With this question in mind, you should begin to develop a way of accounting
for the confluence of media effects bearing on you--defining you.
Writing Assignment
Begin by keeping an inventory (a series of briefly listed records)
registering your media environment--the precise means by which you take
information in each day, constituted by both form and content. While accounting
for your media environment, you should be tuned in to both mundane or
everyday forms and media-specific forms (the venues ordinarily framed
as media). Next, you should begin to develop an understanding of
the media encounters that make up more than an environment; might they
shape identity itself? Use any of the following questions to generate
possibilities for developing your essay:
- How varied are the specific media forms influencing your environment(s)?
- What do specific media forms say about you?
- Who or what controls the specific media forms you have identified?
How is such control exercised? Are controls visible and explicit?
- What are the effects of a particular media form? What might it mean
to experience too much or too little of the medium?
- How has the media form been framed through other kinds of media? What
are specific examples of this framing? What impact does such framing
have on you?
- What sort of information flows through the particular media? To what
extent is it predictable or stable? How is it filtered?
- Who gets to make or produce the media form? How might you replicate
the media as a way of speaking back to it?
- How does the media make it possible to speak back to it? To critique
it?
- What patterns can you identify in the particular media? What patterns
can you identify across varied media forms?
- What from McLuhan's project seems dated or inapplicable in a contemporary
context?
- What surprises you about your own inventory of effects?

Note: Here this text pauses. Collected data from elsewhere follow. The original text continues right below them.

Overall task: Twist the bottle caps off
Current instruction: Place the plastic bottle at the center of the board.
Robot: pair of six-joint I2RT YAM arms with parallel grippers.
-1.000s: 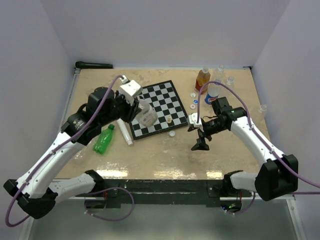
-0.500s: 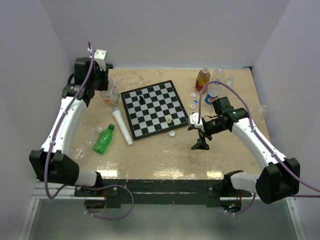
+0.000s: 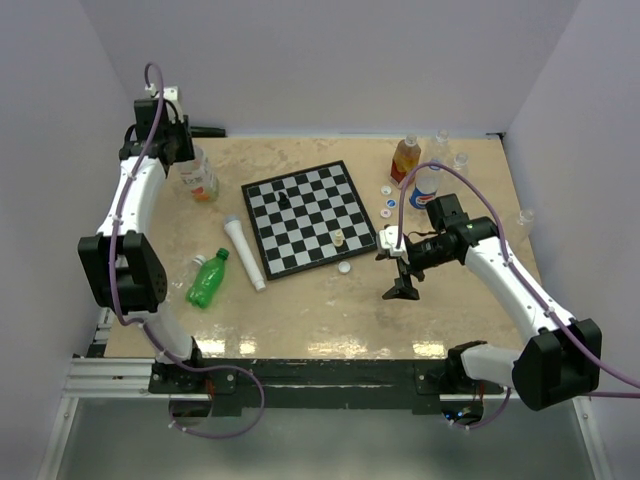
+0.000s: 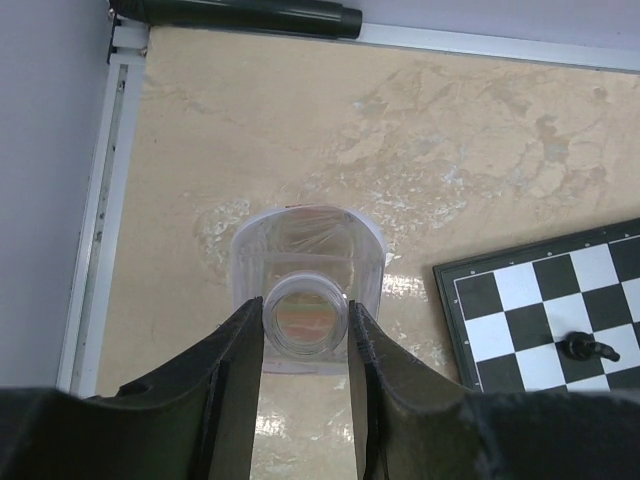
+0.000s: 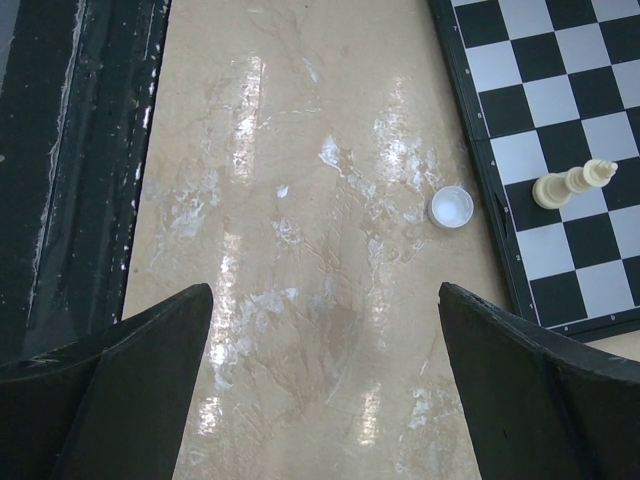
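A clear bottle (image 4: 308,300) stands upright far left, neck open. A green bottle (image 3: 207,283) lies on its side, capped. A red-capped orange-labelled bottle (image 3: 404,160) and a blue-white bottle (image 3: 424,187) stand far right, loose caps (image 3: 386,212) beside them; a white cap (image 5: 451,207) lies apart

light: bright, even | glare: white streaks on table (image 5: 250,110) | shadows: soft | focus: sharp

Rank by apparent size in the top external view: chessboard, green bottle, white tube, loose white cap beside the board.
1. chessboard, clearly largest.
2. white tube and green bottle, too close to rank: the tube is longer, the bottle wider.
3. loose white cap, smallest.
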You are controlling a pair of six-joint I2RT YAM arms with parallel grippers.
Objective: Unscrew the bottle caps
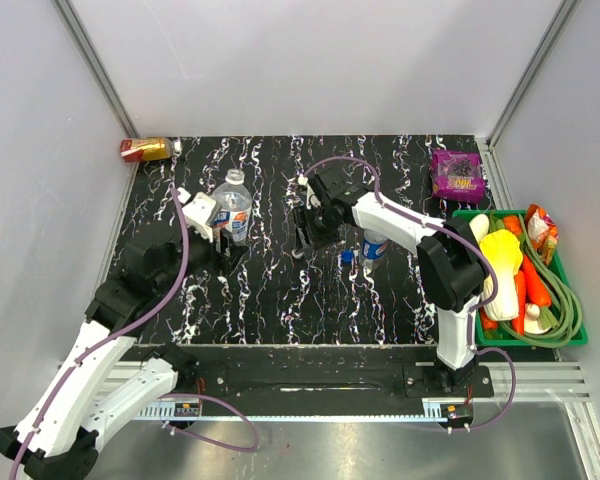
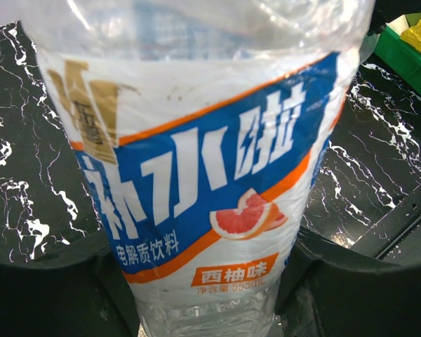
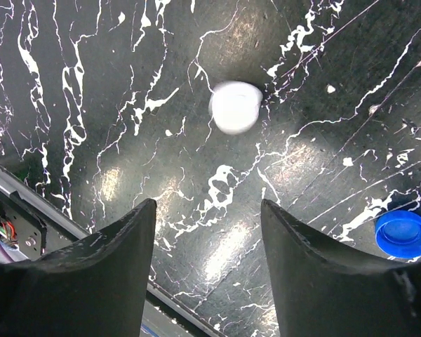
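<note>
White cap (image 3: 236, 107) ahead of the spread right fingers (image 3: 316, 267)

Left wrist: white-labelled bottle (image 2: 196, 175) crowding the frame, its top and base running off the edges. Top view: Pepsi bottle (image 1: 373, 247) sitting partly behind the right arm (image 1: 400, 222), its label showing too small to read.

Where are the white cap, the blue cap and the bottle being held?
white cap (image 3: 236, 107): right wrist view, its top.
blue cap (image 3: 403, 234): right wrist view, its middle.
held bottle (image 2: 196, 182): left wrist view, its label.
</note>
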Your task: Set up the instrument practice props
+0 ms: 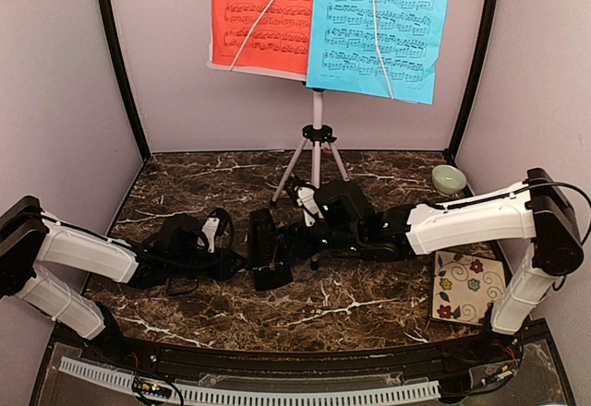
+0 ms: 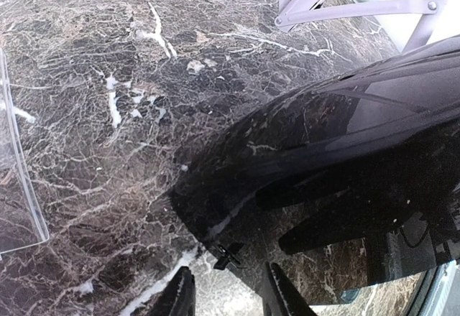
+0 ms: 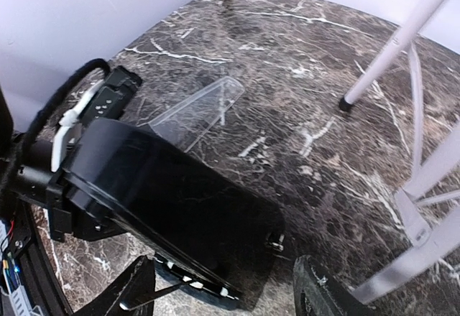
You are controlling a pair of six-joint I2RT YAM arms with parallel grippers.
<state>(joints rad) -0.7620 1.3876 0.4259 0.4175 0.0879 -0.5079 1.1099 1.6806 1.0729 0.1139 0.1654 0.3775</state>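
Note:
The white tripod music stand (image 1: 317, 138) stands at the back middle and holds a red page (image 1: 261, 14) and a cyan-blue page (image 1: 380, 28). The black metronome (image 1: 268, 254) lies on its side on the marble table between both grippers. In the left wrist view my left gripper (image 2: 230, 298) is open, with the metronome (image 2: 323, 187) just ahead and its edge reaching between the fingertips. In the right wrist view my right gripper (image 3: 223, 294) is wide open and straddles the metronome's (image 3: 165, 201) near end. The clear cover (image 3: 194, 111) lies flat on the table, apart from the metronome.
A small pale green bowl (image 1: 449, 180) sits at the back right. A floral square tile (image 1: 469, 286) lies at the front right. The tripod's legs (image 3: 388, 50) stand close behind the right gripper. The clear cover also shows at the left edge of the left wrist view (image 2: 14, 187).

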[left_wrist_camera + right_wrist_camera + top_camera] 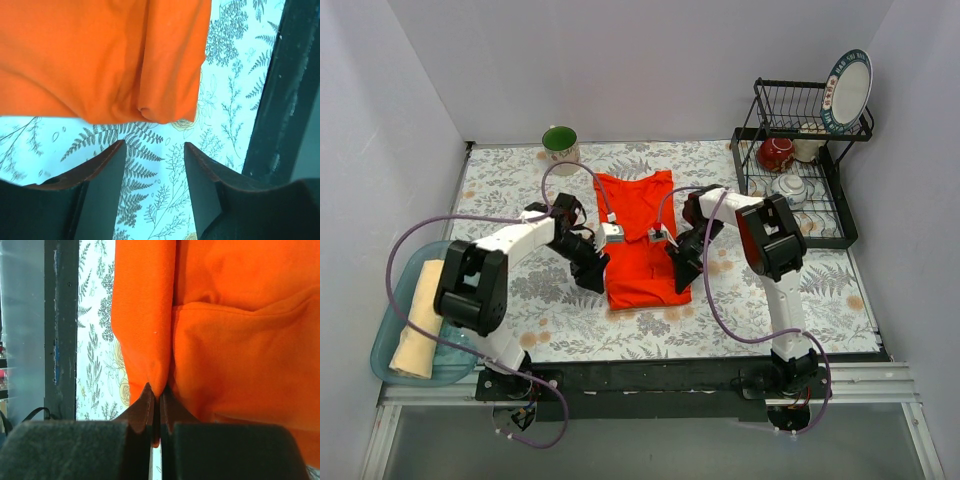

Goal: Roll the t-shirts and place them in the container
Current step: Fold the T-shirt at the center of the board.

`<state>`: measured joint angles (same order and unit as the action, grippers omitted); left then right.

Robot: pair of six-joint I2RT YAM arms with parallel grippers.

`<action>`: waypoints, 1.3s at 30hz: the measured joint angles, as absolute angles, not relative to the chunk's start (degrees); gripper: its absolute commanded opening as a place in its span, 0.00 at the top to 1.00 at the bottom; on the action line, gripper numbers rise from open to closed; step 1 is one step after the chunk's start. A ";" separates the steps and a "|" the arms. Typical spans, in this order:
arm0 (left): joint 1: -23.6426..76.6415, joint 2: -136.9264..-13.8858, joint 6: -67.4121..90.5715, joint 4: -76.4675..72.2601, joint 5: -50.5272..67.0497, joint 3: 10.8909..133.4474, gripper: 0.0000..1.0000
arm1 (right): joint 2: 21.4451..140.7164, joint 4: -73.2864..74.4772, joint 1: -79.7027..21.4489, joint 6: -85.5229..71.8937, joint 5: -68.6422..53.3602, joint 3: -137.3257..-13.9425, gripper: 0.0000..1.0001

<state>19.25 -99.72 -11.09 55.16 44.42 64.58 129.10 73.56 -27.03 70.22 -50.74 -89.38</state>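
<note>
Folded orange t-shirt (642, 240) lying mid-bench (500, 190), right jaws pinching a fold at its edge, left jaws spread and empty just short of its corner: a one-sided pull would probably skew or unfold the cloth.

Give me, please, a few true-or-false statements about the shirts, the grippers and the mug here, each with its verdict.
1. The right gripper is pinching an edge of the orange t-shirt. True.
2. The left gripper is clamped on that shirt. False: its jaws stand open just short of the hem, with nothing between them.
3. The cream t-shirt lies in the blue tub at the left. True.
4. The green mug sits inside the dish rack. False: it stands on the tablecloth at the far edge, well left of the rack.
</note>
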 measured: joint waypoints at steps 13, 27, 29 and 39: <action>37.04 -65.93 -5.10 23.11 37.69 38.11 0.35 | 128.60 73.65 -31.00 67.22 -50.76 -89.32 0.99; 41.04 -73.47 -6.00 7.40 30.39 29.52 0.40 | 131.13 74.22 -30.87 65.56 -51.55 -90.37 0.99; 41.12 -74.22 -6.46 6.76 29.76 28.82 0.41 | 131.63 74.65 -30.85 65.28 -51.75 -90.83 0.99; 41.93 -76.55 -9.65 2.02 27.64 27.62 0.69 | 133.23 75.46 -30.68 63.18 -52.53 -93.17 0.68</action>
<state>41.93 -76.55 -9.65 2.02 27.64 27.62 133.23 75.46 -30.68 63.18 -52.53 -93.17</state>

Your essay may employ methods similar to those at work in McLuhan's text,
where description and critique of various manifestations of media work
amongst specific design features--images, icons, and so on. If you have
ideas for integrating various media into your essay, you should proceed
knowing that I will support your efforts as much as possible, but that
working with multimedia may require more time on your part.
You will invent ideas for your essay - that is, you will make
observations, write descriptions, tell stories, look for patterns, and
draw conclusions - by doing a number exercises in class, as homework,
and as entries on the course weblog. Feel free to arrange a visit to the
Writing Center (HBC) to discuss your ideas with a consultant, or for response,
feedback, and advice on a draft.
Proceed with your development of the essay and submit it on February
10. Plan to share your project (in its near-finished form) in class on
Tuesday, February 8. Other details: 5-7 pages, typed and double-spaced.
Set margins to one inch and use a standard font such as Times New Roman
12 or Courier New 10; follow MLA style for all in-text citations and the
works cited at the end of the essay.
WRT 205: Grading Cues Essay #1 (An Inventory of Effects)
[1] How well does the title provocatively and productively focused
the reader's attention?
[2] Does the writer organize the essay effectively, with a focusing idea,
thesis, or umbrella claim, and with appropriate transitions between sections?
[3] Did the writer provide rich, detailed, well-developed accounts of
various media effects as they extend to a particular sense of identity?
[4] Did the writer account for both the effects of particular media forms
in the past and projections of those media as methods or devices for invention
or future action?
[5] Did the writer develop claims about the effects of the custom inventory?
[6] Did the writer make connections between theory and observation by
referring directly, through proper textual citation, to McLuhan?
[7] Did the writer make things explicit (e.g., details, not generalizations;
claims, not clichés)?
[8] Did the writer edit for grammar, style, and usage effectively?